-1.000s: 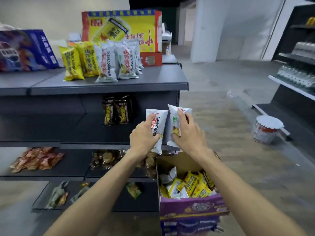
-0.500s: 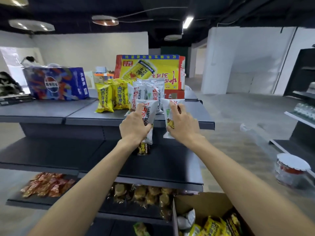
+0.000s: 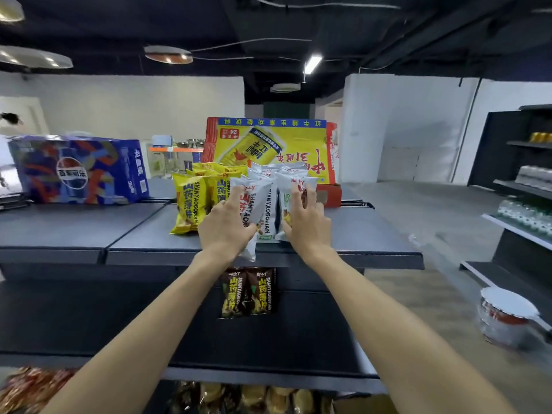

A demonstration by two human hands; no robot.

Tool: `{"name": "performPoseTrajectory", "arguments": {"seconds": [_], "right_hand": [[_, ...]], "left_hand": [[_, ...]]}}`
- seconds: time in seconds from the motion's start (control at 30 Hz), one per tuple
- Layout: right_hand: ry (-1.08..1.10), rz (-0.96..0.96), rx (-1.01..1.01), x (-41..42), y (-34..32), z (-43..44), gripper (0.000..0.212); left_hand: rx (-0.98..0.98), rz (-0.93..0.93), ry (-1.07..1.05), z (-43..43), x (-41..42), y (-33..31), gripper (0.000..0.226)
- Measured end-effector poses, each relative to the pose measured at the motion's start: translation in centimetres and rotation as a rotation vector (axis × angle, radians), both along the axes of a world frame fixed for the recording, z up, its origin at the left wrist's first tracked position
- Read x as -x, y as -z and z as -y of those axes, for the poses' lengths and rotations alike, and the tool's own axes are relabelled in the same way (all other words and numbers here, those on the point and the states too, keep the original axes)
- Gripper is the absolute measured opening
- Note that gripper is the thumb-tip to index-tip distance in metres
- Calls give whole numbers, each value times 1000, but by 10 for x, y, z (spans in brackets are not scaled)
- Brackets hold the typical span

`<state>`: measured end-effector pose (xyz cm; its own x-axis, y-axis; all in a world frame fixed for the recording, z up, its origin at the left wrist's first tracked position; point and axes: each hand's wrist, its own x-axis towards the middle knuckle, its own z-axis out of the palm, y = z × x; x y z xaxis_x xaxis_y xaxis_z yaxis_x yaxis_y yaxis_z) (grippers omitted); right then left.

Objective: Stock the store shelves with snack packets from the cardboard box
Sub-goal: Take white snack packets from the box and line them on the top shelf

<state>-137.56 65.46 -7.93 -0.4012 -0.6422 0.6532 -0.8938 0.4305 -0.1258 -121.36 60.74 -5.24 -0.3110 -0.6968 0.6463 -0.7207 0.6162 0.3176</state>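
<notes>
Fingers (image 3: 236, 196) of left hand (image 3: 227, 225) curled round a glossy white packet (image 3: 257, 204), right hand (image 3: 307, 227) pinching a second packet (image 3: 285, 209). Prints partly hidden behind both hands; crinkled lower corner overlapping shelf (image 3: 373, 234) edge.

The left hand (image 3: 225, 227) and the right hand (image 3: 307, 227) are bare, seen from the back, with the knuckles showing as soft ridges and the fingers slim. The left forearm (image 3: 143, 339) and the right forearm (image 3: 397, 333) are bare too along the whole length that shows, smooth and slender, each narrowing evenly to a thin wrist. The wide lens makes both arms look long and much broader toward the lower edge, and the fingernails are too blurred to describe.
</notes>
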Motion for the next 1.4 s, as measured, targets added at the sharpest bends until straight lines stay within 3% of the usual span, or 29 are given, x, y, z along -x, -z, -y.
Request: {"name": "performPoseTrajectory", "arguments": {"seconds": [0.47,0.93,1.4], "right_hand": [[-21,42,-33,1,22,17,90],[-235,7,60,25,20,-26,75],[-182,-24,71,148,-49,-83,56]], "left_hand": [[17,-35,-8,5,17,19,67],[37,-34,-130,-48,45,10,69],[162,-101,18,-91,157,-44,66]]}}
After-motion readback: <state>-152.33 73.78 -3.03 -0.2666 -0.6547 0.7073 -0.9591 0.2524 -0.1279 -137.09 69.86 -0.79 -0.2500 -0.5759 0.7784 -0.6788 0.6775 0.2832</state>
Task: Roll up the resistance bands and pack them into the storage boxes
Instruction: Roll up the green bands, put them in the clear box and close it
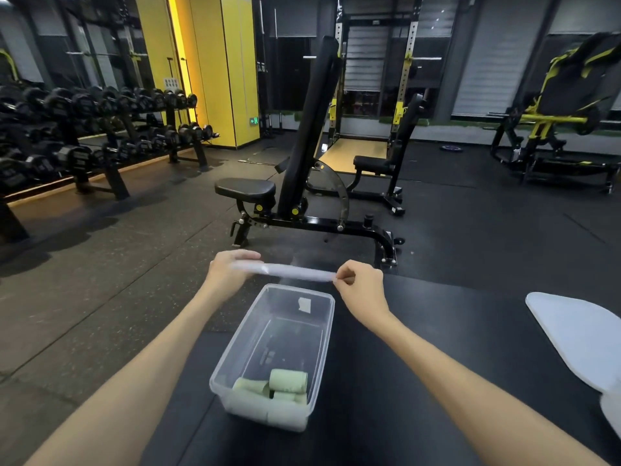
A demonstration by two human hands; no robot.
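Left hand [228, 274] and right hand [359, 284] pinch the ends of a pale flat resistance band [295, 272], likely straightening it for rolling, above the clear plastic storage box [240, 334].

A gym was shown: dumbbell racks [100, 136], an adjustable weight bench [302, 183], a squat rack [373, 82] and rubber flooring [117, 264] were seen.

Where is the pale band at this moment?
In the head view, the pale band is held stretched between the left hand and the right hand, just beyond the far end of the clear box.
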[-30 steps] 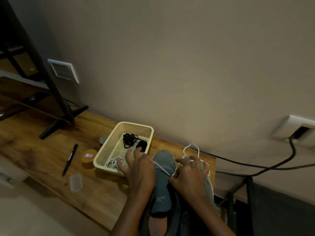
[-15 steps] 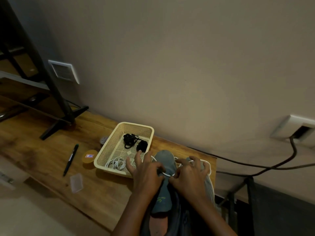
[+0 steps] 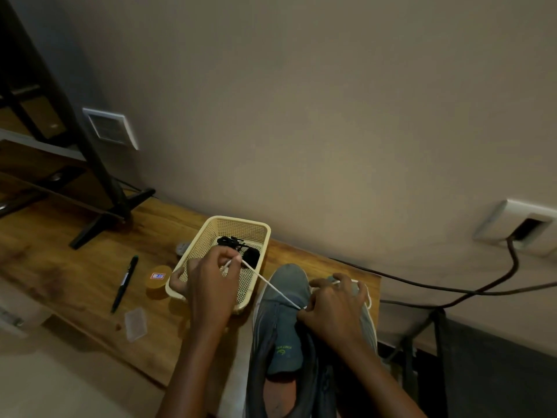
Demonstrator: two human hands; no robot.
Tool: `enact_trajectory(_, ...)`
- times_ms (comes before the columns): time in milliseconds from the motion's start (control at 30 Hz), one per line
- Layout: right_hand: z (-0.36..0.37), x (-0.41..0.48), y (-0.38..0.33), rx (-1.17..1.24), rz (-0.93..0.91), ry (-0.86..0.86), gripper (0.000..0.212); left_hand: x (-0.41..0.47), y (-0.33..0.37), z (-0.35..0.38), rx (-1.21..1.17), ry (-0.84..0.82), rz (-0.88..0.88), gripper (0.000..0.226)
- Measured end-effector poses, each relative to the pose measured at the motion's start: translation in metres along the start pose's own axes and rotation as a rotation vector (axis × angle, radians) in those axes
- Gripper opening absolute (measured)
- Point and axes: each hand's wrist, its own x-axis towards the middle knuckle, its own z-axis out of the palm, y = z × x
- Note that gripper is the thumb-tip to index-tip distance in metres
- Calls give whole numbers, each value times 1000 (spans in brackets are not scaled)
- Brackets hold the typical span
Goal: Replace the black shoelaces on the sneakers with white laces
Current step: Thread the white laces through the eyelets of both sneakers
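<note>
A grey sneaker (image 3: 283, 324) lies at the lower middle, toe toward the wall. My left hand (image 3: 208, 285) pinches one end of a white lace (image 3: 271, 286) and holds it taut over the cream basket (image 3: 238, 226). My right hand (image 3: 331, 312) rests on the right side of the sneaker and pinches the lace where it meets the shoe. A loop of the same lace curls round the far side of that hand. Black laces (image 3: 232, 242) lie in the basket's far end.
On the wooden table (image 3: 60, 267) lie a black pen (image 3: 125, 283), a small round yellow tin (image 3: 158, 280) and a clear plastic case (image 3: 136, 323). A black stand (image 3: 99, 188) rises at the left. A dark cable (image 3: 452, 289) runs from a wall socket (image 3: 518, 229) on the right.
My left hand has drawn away from the sneaker, up and to the left over the basket, pulling the white lace taut. My right hand stays on the shoe.
</note>
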Motion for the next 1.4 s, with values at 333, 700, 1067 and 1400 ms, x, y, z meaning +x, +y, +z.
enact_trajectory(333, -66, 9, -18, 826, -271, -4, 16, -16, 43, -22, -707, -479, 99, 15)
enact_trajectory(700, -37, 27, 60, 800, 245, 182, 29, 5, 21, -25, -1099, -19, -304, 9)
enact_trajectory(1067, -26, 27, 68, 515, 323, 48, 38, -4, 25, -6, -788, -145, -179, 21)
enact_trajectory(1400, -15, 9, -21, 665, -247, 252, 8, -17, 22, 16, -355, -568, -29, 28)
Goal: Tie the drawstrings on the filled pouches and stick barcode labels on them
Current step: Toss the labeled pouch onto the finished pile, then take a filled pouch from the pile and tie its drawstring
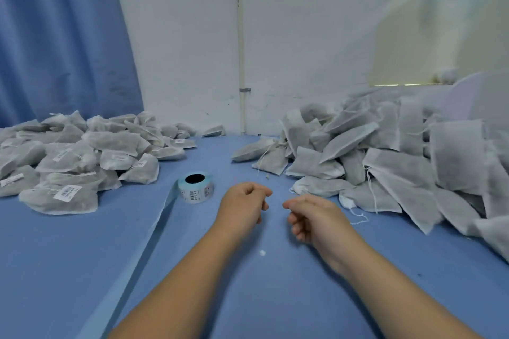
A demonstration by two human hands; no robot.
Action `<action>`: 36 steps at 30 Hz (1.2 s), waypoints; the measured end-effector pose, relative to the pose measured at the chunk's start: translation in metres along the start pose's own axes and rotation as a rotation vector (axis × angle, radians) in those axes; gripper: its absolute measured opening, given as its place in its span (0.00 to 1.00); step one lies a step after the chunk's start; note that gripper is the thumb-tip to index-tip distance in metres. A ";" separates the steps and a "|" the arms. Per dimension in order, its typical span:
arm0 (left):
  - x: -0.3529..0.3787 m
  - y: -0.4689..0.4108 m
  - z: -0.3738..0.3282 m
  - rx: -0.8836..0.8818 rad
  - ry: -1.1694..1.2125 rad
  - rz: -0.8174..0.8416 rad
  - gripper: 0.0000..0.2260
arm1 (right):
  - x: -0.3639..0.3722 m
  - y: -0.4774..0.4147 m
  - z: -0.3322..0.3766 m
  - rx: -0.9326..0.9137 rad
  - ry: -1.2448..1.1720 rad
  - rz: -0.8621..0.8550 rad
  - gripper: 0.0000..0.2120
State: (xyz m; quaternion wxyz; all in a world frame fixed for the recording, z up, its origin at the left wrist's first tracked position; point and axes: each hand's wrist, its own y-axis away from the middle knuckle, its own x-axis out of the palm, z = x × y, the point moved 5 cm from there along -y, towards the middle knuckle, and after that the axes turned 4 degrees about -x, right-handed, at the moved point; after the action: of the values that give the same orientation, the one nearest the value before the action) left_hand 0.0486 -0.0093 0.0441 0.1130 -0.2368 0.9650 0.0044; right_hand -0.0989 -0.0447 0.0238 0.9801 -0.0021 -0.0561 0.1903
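Note:
Both my hands hover over the blue table in the middle, holding nothing. My left hand has its fingers loosely curled, just right of the roll of barcode labels. My right hand is also loosely curled, a short gap from the left one. A big heap of grey-white filled pouches without labels lies to the right, loose drawstrings trailing from it. The nearest of these pouches lies just beyond my right hand. On the left sits a pile of labelled pouches.
The label roll's blue backing strip runs toward the near edge. A small white scrap lies between my forearms. A white wall stands behind, with a blue curtain at the left.

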 end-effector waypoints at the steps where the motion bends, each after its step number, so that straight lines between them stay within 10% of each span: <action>1: 0.011 -0.002 0.004 -0.011 0.023 -0.014 0.10 | -0.008 0.000 -0.001 0.005 -0.012 -0.024 0.04; 11: 0.031 -0.007 0.033 -0.019 0.090 -0.175 0.12 | -0.076 -0.046 0.021 -0.045 -0.070 -0.417 0.03; 18: 0.035 -0.005 0.029 0.016 0.055 -0.118 0.13 | -0.107 -0.100 0.087 -0.056 0.306 -0.551 0.21; 23: 0.036 -0.005 0.029 0.019 0.061 -0.088 0.13 | -0.122 -0.117 0.088 0.032 0.376 -0.532 0.07; 36: 0.037 0.017 0.004 0.358 -0.097 -0.129 0.14 | -0.105 -0.014 0.063 -0.416 0.346 -0.422 0.09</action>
State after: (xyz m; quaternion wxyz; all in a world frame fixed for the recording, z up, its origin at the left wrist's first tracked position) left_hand 0.0095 -0.0104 0.0313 0.2000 -0.2739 0.9265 -0.1630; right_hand -0.1976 -0.0986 0.0756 0.9715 -0.2224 0.0742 -0.0351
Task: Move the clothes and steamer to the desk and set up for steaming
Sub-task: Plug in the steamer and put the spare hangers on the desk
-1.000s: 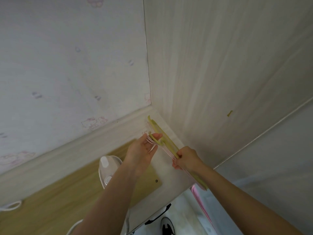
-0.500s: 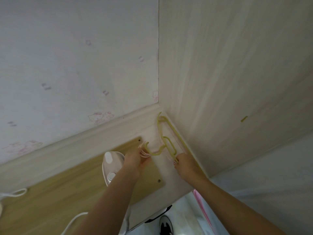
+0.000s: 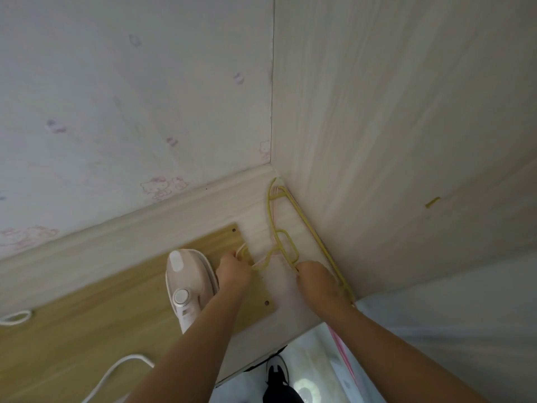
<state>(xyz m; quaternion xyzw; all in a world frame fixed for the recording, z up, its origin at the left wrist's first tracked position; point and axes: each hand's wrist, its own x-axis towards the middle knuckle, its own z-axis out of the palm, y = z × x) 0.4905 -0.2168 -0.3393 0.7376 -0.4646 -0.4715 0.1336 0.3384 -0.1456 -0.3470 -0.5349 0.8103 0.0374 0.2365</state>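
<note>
Fingers [image 3: 239, 258] of the left hand [image 3: 234, 271] curl round the hooks of the hangers [image 3: 292, 243], just right of the steamer [image 3: 189, 282]; the right hand [image 3: 316, 282], farther right, pinches their frame. The hangers lie flat on the tabletop [image 3: 72, 330]. Lifted unevenly, the stack could fan apart, and the left wrist, so near, might topple the steamer.

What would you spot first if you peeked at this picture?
The left hand and the right hand hold yellow hangers flat in the far corner of the desk. A white steamer lies on the desk right beside the left hand.
</note>
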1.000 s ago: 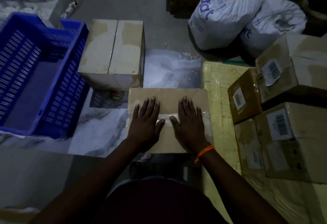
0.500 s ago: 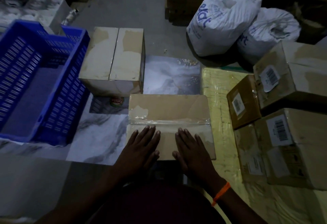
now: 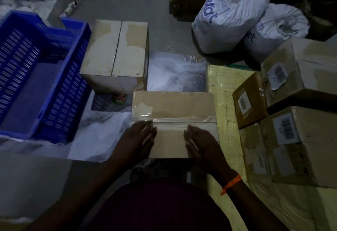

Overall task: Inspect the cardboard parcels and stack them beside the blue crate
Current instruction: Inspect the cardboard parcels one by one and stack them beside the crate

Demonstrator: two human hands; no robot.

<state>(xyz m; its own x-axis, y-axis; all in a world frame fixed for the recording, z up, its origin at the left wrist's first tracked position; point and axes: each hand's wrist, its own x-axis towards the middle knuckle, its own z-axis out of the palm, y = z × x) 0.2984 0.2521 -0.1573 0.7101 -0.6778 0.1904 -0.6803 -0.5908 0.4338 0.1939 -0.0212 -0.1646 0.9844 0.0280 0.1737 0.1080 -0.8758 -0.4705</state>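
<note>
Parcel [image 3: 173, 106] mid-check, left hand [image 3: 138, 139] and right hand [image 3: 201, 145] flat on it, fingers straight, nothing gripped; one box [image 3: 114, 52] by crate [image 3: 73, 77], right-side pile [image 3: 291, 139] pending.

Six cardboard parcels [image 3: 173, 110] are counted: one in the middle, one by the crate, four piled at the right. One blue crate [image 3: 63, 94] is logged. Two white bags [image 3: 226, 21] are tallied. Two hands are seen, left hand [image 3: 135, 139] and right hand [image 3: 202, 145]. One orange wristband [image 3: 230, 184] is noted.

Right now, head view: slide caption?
Left hand and right hand rest on a taped parcel; blue crate to its left, labelled parcels to its right.
</note>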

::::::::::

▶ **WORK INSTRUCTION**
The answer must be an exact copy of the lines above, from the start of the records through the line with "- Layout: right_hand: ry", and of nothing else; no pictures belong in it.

▶ **ANSWER FOR THE TASK**
-1.000s: 
-0.500s: 
+0.000s: 

A demonstration by two human hands; no robot.

Tool: `{"name": "performPoseTrajectory", "arguments": {"seconds": [_], "right_hand": [[_, ...]], "left_hand": [[_, ...]]}}`
- seconds: time in seconds from the motion's start (control at 30 Hz), one per tuple
- Layout: right_hand: ry (-1.08..1.10), rz (-0.96..0.96), rx (-1.01..1.01), x (-41..42), y (-34..32), z (-43..44), gripper (0.000..0.212); left_hand: rx (-0.98..0.98), rz (-0.93..0.93), ry (-1.07..1.05), z (-43..43), x (-41..42), y (-33..31), gripper (0.000..0.226)

The output is complete, and nothing more is needed.